■ **Exercise objective**
All the data beneath this line is to be reproduced exactly.

---

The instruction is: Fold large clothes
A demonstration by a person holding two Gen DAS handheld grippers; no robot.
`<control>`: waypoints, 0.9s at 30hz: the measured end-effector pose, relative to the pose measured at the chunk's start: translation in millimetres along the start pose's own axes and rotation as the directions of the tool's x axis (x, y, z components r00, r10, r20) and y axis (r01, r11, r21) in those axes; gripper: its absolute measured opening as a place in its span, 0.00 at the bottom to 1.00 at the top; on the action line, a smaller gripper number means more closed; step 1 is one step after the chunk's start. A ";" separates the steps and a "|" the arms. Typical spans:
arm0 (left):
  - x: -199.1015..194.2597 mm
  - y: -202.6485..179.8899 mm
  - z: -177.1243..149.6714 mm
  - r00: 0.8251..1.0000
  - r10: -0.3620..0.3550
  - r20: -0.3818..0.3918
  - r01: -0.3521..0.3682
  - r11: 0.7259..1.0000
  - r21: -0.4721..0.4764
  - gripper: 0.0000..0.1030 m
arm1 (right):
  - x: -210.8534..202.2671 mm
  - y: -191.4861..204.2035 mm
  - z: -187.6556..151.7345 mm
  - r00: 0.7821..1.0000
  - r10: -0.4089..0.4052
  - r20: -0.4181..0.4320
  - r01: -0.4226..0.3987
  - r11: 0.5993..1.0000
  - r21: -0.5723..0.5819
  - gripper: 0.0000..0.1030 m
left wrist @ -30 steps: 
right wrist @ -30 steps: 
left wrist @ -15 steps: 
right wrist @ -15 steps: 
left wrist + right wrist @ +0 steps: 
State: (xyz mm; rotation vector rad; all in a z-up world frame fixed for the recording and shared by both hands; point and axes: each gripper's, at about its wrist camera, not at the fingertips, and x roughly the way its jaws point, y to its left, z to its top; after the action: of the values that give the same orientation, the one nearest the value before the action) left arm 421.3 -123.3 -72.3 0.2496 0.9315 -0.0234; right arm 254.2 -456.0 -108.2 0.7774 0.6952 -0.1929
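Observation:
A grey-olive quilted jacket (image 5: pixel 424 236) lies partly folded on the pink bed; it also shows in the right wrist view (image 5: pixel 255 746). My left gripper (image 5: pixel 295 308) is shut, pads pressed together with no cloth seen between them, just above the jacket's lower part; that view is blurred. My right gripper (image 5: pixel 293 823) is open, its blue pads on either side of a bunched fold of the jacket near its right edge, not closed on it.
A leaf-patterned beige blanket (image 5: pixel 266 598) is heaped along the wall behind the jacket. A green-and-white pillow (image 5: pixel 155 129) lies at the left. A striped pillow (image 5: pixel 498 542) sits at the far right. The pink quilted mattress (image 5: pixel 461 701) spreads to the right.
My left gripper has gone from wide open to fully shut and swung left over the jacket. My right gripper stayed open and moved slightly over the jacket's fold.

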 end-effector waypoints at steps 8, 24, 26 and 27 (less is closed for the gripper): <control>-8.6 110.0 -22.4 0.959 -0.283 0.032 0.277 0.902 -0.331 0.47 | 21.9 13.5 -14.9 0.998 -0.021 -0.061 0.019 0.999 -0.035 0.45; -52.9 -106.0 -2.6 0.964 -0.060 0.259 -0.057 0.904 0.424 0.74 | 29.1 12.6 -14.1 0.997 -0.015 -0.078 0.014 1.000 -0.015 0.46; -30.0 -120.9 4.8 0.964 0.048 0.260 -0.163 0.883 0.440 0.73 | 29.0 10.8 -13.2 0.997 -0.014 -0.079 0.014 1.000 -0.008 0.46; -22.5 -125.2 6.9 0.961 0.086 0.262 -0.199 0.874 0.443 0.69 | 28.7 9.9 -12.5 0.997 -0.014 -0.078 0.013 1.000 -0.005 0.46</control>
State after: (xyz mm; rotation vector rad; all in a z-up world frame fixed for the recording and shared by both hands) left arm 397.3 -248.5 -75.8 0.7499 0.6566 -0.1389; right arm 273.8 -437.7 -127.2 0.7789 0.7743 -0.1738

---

■ **Answer below**
The instruction is: Fold large clothes
A demonstration by a person holding two Gen DAS handheld grippers; no robot.
`<control>`: waypoints, 0.9s at 30hz: the measured end-effector pose, relative to the pose measured at the chunk's start: translation in millimetres along the start pose's own axes and rotation as the directions of the tool's x axis (x, y, z components r00, r10, r20) and y axis (r01, r11, r21) in those axes; gripper: its absolute measured opening as a place in its span, 0.00 at the bottom to 1.00 at the top; on the action line, a smaller gripper number means more closed; step 1 is one step after the chunk's start. A ";" separates the steps and a "|" the arms. Typical spans:
arm0 (left):
  - x: -199.1015..194.2597 mm
  - y: -202.6485..179.8899 mm
  - z: -177.1243..149.6714 mm
  - r00: 0.8251..1.0000
  - r10: -0.3620..0.3550
  - r20: -0.3818..0.3918
  - r01: -0.3521..0.3682
  - r11: 0.7259..1.0000
  - r21: -0.4721..0.4764
  - gripper: 0.0000..0.1030 m
arm1 (right):
  - x: -210.8534..202.2671 mm
  - y: -191.4861..204.2035 mm
  - z: -187.6556..151.7345 mm
  - r00: 0.7821..1.0000
  - r10: -0.4089..0.4052
  - r20: -0.4181..0.4320
  - r01: -0.4226..0.3987
  - r11: 0.5993..1.0000
  - r21: -0.5723..0.5819
  - gripper: 0.0000..0.1030 m
left wrist @ -30 steps: 
right wrist @ -30 steps: 
left wrist @ -15 steps: 
right wrist @ -15 steps: 
left wrist + right wrist @ +0 steps: 
State: (xyz mm; rotation vector rad; all in a z-up world frame fixed for the recording and shared by both hands; point and axes: each gripper's, at about its wrist camera, not at the fingertips, and x roughly the way its jaws point, y to its left, z to its top; after the action: of the values that give the same orientation, the one nearest the value before the action) left arm 421.3 -123.3 -72.3 0.2496 0.9315 -0.0234; right arm 254.2 -456.0 -108.2 0.7774 0.6952 -0.1929
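Observation:
A grey-olive quilted jacket (image 5: pixel 424 236) lies partly folded on the pink bed; it also shows in the right wrist view (image 5: pixel 255 746). My left gripper (image 5: pixel 295 308) is shut, pads pressed together with no cloth seen between them, just above the jacket's lower part; that view is blurred. My right gripper (image 5: pixel 293 823) is open, its blue pads on either side of a bunched fold of the jacket near its right edge, not closed on it.
A leaf-patterned beige blanket (image 5: pixel 266 598) is heaped along the wall behind the jacket. A green-and-white pillow (image 5: pixel 155 129) lies at the left. A striped pillow (image 5: pixel 498 542) sits at the far right. The pink quilted mattress (image 5: pixel 461 701) spreads to the right.
My left gripper has gone from wide open to fully shut and swung left over the jacket. My right gripper stayed open and moved slightly over the jacket's fold.
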
 end-effector waypoints at steps 8, 24, 26 and 27 (less is closed for the gripper): <control>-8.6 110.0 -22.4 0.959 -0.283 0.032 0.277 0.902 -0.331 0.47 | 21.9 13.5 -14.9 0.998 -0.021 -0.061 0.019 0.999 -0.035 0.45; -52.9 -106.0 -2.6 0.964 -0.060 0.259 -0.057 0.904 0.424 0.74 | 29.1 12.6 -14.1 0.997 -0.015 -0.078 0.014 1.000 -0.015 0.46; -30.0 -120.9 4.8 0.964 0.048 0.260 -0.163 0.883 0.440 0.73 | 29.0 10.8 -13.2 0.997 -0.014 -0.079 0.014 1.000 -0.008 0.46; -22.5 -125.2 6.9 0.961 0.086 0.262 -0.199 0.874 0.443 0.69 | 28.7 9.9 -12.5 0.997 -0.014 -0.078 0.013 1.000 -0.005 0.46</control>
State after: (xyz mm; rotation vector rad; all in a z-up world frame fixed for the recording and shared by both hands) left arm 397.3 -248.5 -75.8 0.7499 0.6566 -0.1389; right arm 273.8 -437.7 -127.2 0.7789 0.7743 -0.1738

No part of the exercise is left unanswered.